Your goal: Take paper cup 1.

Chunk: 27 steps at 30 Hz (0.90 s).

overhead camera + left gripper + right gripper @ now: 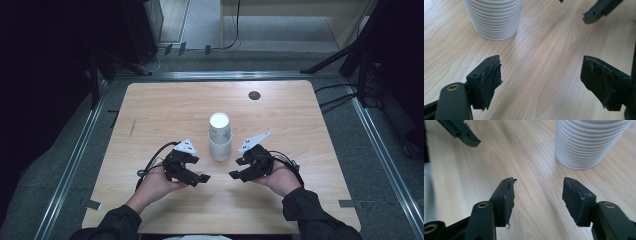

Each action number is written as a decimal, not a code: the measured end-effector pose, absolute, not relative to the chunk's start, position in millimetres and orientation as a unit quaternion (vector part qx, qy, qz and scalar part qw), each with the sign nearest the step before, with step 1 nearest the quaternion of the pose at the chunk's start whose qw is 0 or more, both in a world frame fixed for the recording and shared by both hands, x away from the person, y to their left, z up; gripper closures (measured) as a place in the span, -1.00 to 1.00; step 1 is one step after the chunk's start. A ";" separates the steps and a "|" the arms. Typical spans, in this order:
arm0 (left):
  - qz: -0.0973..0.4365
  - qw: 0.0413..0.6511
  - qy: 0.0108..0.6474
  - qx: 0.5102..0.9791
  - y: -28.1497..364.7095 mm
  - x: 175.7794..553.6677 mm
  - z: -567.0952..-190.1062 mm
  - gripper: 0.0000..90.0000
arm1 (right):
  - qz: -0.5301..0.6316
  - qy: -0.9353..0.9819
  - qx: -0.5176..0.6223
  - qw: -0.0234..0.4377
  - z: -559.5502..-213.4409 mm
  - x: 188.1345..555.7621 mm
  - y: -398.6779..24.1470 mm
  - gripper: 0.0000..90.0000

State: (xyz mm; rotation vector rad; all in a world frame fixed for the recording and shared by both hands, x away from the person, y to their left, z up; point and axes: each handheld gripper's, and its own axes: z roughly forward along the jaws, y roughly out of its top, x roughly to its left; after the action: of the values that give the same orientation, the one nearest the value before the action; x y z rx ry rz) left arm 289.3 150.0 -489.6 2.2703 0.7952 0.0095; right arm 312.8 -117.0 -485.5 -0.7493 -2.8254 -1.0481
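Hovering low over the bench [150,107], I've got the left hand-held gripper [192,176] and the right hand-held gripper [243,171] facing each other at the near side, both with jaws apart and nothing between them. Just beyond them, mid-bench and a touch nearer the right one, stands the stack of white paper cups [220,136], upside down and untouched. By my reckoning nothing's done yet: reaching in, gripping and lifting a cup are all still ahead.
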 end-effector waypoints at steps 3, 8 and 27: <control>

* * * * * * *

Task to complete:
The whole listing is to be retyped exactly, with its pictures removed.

Worked solution:
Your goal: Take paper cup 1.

Chunk: 27 steps at 30 Hz (0.90 s).

overhead camera + left gripper + right gripper @ now: 

Each action number is written as a decimal, not a code: the measured end-effector pose, absolute, not relative to the chunk's start, position in millimetres and orientation as a unit quaternion (vector part qx, qy, qz and scalar part qw), each with the sign nearest the step before, with step 1 nearest the quaternion of the pose at the chunk's start whose qw is 0 or more, both in a world frame fixed for the recording and shared by both hands, x away from the person, y to their left, z up; gripper closures (measured) as a place in the span, -1.00 to 1.00; step 1 is one step after the chunk's start. A ";" separates the steps and a "|" the arms. Typical spans, in this order:
arm0 (left):
  - qz: -0.0973..0.4365
  - qw: 0.0413..0.6511
  - qy: 0.0108..0.6474
  - qx: 0.5102..0.9791
  - y: -28.1497..364.7095 mm
  - x: 175.7794..553.6677 mm
  - z: -567.0952..-190.1062 mm
  - gripper: 0.0000..90.0000
arm1 (right):
  - qz: -0.5301..0.6316
  - qy: -0.9353..0.9819
  - qx: -0.5176..0.6223
  - qw: -0.0234..0.4377
  - z: -559.5502..-213.4409 mm
  - x: 188.1345..555.7621 mm
  - y: -398.6779..24.1470 mm
  - gripper: 0.0000..90.0000

State: (xyz mm; rotation vector rad; all in a world frame fixed for the recording and shared by both hands, x away from the person, y to their left, z up; point and axes: each handheld gripper's, and its own axes: z roughly forward along the jaws, y roughly out of its top, x roughly to its left; after the action: of the values that give the same orientation, the one nearest the value before the action; x y z rx ry rz) left arm 289.3 150.0 -489.6 2.2703 0.7952 0.0095; right arm 312.8 -117.0 -485.5 -0.7493 -2.8254 -1.0481
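Hovering low over the bench [150,107], I've got the left hand-held gripper [192,176] and the right hand-held gripper [243,171] facing each other at the near side, both with jaws apart and nothing between them. Just beyond them, mid-bench and a touch nearer the right one, stands the stack of white paper cups [220,136], upside down and untouched. By my reckoning nothing's done yet: reaching in, gripping and lifting a cup are all still ahead.
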 end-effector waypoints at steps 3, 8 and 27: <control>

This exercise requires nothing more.